I remember sobbing over a guy until I couldn't breathe. Although that's extremely painful to go through, it's still something. Now I don't get close enough to anyone to even let that happen, even friends. It's gross and I hate it.


Sunday, July 5, 2015

A piece of advice- Never, and I mean NEVER, drink with a concussion. I don't even know how I made it out alive yesterday. Not good.

SMH at myself hard core.

Thursday, July 2, 2015

Gotta love being concussed the day before Fourth of July weekend....

Wednesday, July 1, 2015

It's nice to see how far I've come. I remember that exactly a year ago I was being harassed by he who will not be named anymore so badly until I was throwing up in a parking lot. I was a depressed mess, and I let people mess with me so easily. I let others control my life.

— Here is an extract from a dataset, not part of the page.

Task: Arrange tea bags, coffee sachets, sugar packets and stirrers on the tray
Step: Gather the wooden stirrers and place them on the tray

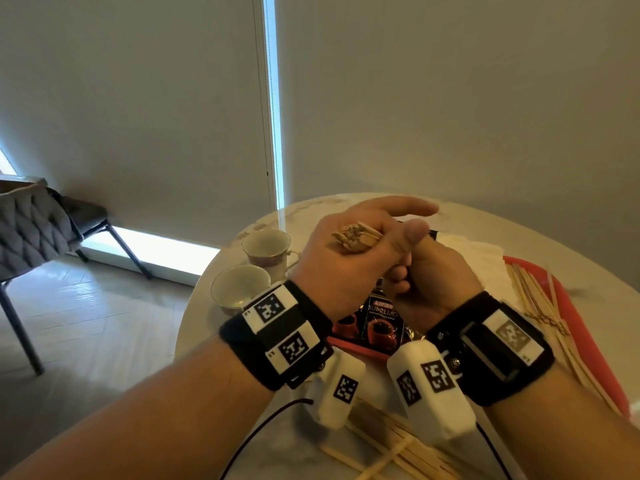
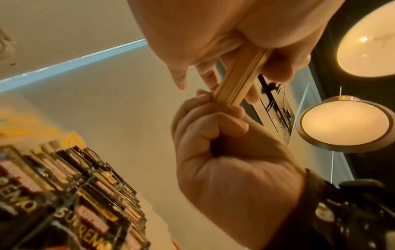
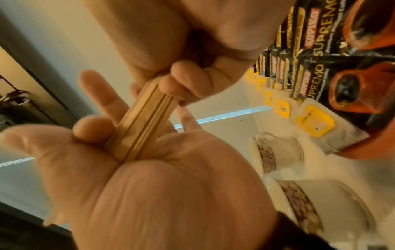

I am much more self aware now. Yesterday I "ended" things with the guy I had been hooking up with since April simply because I could feel myself growing semi-attached and I knew that would never be what this was, so out of respect for myself I ended it. To my surprise, he was so understanding and HELPFUL in response. He said, "If you take anything from this it should be that you deserve respect and you should feel comfortable being open about your feelings and if you aren't because you're worried a guy isn't going to respect them then you shouldn't be involved with them anyways." WOW! That statement is so true and lately that's how I've been trying to live my life. Last year I was that girl who was to scared to speak up for herself. Now I demand respect and I communicate openly and am so much happier. I still have so much to experience to learn and I'll cross that bridge when I get there, but looking back at exactly a year ago, I have grown so much. I have become a little more selfish- in a good way. I'm learning what's good for me, and I'm speaking up for what I want. That's how it should be. You need to fight for yourself! I've been scared lately because I feel that I could drop anyone so easily, when my junior year I tried to keep everyone close to me, even if they were toxic. It's a little scary, feeling so different from who you used to be. I think I'll find a good balance sometime soon though.

Glad I'm not in the place I was on July 1st, 2014.